Building a successful SaaS org isn’t just about growing your customer base, it's also about creating a firm foundation of trust with your existing customers to ensure solid retention. 💪
No one wants a leaky bucket org, and you can seal up the cracks by creating and curating content around SaaS thought leadership.
Thought leadership is not a new term, it was coined by Joel Kurtzman, Editor-in-Chief of Strategy+Business Magazine, in 1994. He defined it as follows:
“A thought leader is recognized by peers, customers and industry experts as someone who deeply understands the business they are in, the needs of their customers and the broader marketplace in which they operate.”
But what kind of content format should you be producing, and can it really boost your growth? 🤔 That’s what we’re here to find out, but first let's deal with the hows and whys.
Why should I care about thought leadership?
Great customer retention might be the holy grail for SaaS orgs looking to reach sustained growth, but the truth is, there’s nothing magic about the path you take to get there.
Building out great content is just another channel through which you can engage your customers.

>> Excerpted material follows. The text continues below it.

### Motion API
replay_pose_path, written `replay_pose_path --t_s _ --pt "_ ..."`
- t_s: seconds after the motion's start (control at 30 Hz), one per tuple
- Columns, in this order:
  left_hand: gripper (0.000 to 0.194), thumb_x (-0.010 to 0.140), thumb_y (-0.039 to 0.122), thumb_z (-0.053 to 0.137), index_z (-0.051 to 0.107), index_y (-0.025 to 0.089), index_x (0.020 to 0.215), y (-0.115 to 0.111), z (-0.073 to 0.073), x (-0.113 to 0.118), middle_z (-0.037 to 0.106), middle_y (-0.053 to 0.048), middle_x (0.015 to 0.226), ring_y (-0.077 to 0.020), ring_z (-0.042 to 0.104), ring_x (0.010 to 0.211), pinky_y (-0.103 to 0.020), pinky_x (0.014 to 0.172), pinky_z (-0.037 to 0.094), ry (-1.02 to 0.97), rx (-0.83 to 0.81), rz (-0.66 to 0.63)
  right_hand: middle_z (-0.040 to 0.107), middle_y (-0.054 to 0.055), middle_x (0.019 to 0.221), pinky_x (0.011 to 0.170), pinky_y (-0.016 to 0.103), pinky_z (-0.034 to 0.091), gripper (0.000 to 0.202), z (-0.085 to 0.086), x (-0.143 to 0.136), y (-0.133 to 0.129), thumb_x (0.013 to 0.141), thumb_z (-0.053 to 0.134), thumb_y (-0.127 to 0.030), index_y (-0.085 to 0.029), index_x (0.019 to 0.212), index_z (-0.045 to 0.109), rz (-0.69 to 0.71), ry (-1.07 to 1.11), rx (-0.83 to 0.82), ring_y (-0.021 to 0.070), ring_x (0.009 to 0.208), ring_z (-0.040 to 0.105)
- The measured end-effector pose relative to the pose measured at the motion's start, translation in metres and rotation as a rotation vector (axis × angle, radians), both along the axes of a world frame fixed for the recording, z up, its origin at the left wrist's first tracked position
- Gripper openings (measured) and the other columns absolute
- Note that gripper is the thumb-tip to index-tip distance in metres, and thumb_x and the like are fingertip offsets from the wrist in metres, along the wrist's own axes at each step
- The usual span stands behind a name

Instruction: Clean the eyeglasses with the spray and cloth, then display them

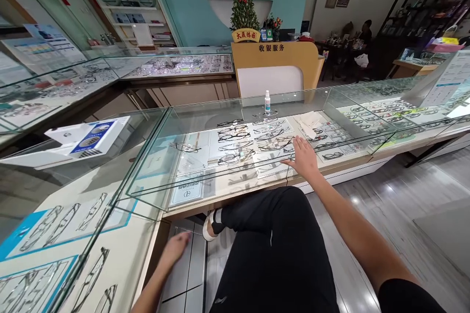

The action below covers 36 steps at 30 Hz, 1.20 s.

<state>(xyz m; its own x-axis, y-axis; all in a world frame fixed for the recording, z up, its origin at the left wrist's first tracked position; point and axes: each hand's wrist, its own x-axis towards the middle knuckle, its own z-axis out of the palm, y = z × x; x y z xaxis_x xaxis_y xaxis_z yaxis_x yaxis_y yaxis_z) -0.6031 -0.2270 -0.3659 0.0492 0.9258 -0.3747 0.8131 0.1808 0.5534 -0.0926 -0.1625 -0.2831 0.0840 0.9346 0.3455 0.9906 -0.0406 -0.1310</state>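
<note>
a small white spray bottle (267, 103) stands upright on the glass surface (207, 115), which reaches out to both sides of the bottle. the right hand (304, 157) is nearer the person than the bottle and a little to its right, palm down by the front edge of the glass, fingers extended and thumb held out wide, gripping nothing. the left hand (176, 247) is well to the left of the bottle and much closer to the person, lower than the glass; it is blurred and partly curled, so i cannot tell whether it holds anything. beneath the glass, rows of eyeglasses (235, 136) lie in front of the bottle, with a pale beige piece (310, 121) to its right. a blue-and-white card stand (91, 139) is far to the bottle's left, and a leafy plant (243, 10) rises behind it.
</note>
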Motion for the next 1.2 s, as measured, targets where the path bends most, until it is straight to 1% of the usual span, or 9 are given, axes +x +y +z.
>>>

But there’s something more important than that…
By positioning yourself as an authority in your field, you’re gonna give your brand that air of credibility. This is where the thought leadership element comes in.

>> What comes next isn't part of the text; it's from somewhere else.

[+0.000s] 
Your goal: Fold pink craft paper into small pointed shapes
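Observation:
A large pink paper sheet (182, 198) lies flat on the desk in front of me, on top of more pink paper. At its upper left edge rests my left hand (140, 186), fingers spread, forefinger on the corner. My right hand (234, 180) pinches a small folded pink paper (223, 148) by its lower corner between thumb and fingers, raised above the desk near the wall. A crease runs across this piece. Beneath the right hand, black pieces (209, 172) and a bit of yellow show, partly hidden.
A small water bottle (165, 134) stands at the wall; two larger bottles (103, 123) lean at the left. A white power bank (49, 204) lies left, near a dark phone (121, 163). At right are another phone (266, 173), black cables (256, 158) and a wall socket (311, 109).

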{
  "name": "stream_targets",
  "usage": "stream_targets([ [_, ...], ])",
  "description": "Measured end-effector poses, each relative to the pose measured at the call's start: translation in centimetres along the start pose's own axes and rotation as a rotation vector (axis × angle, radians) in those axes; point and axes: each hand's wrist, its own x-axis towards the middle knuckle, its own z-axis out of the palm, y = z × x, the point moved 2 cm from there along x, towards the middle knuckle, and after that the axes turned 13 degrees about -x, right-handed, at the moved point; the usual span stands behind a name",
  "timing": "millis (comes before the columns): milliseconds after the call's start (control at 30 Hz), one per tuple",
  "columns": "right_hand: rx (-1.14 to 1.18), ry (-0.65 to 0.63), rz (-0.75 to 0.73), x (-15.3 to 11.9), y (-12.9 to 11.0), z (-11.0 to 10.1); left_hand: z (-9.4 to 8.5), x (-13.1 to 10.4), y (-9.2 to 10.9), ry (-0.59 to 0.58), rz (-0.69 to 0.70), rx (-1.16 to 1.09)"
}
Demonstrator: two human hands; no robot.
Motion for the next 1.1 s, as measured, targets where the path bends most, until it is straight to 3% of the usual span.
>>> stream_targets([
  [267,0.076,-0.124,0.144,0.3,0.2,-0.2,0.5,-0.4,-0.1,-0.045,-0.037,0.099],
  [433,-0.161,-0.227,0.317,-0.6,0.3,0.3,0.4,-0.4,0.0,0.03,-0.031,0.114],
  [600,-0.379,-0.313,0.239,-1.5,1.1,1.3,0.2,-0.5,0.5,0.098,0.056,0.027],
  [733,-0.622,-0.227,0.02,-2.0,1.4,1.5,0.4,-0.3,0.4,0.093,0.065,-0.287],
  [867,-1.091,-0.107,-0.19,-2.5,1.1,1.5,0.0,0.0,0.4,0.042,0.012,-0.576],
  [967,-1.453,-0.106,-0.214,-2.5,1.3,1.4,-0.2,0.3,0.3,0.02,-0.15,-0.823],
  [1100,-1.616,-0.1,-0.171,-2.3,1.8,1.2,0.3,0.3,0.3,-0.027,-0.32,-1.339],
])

In other words, you’re framing your brands not as cynical cash-grabbers, but as an org that’s got its finger on the pulse of new developments within the industry, and actively trying to shape solutions within the field.
Marketer Liz Willits, defines the process as follows:
“A content marketer's job is NOT to create content. Their job is to turn your company into an industry thought leader. And to flip the buying relationship. So that your company doesn't need to chase down leads. Instead, leads come to YOU.”
Now let’s get to the how… 👇
How content increases engagement
It does this by encouraging discussion within the sector. Customers like to feel like they’re being seen, heard and that their opinions are valued.
By putting out content that they can actively engage with, and by facilitating discussion between other professionals, you can position your brand as one that actively seeks out the opinion of potential and existing customers.
Social media platforms like LinkedIn can get eyes on your product, that goes without saying, but if you’ve spent much time on LinkedIn you’ll know that articles focused on hot topics often encourage sustained discussion and debate.
Sustained engagement with your content means more visibility and a higher chance that potential customers are going to be curious about your brand. Another holy grail, your brand visibility increases as well.
How content creates community
The chances are you’ve heard of community-led growth, the process through which a brand’s users can become advocates in online communities. But an online community is difficult to hold together without its talking points. Content is the glue that holds communities together.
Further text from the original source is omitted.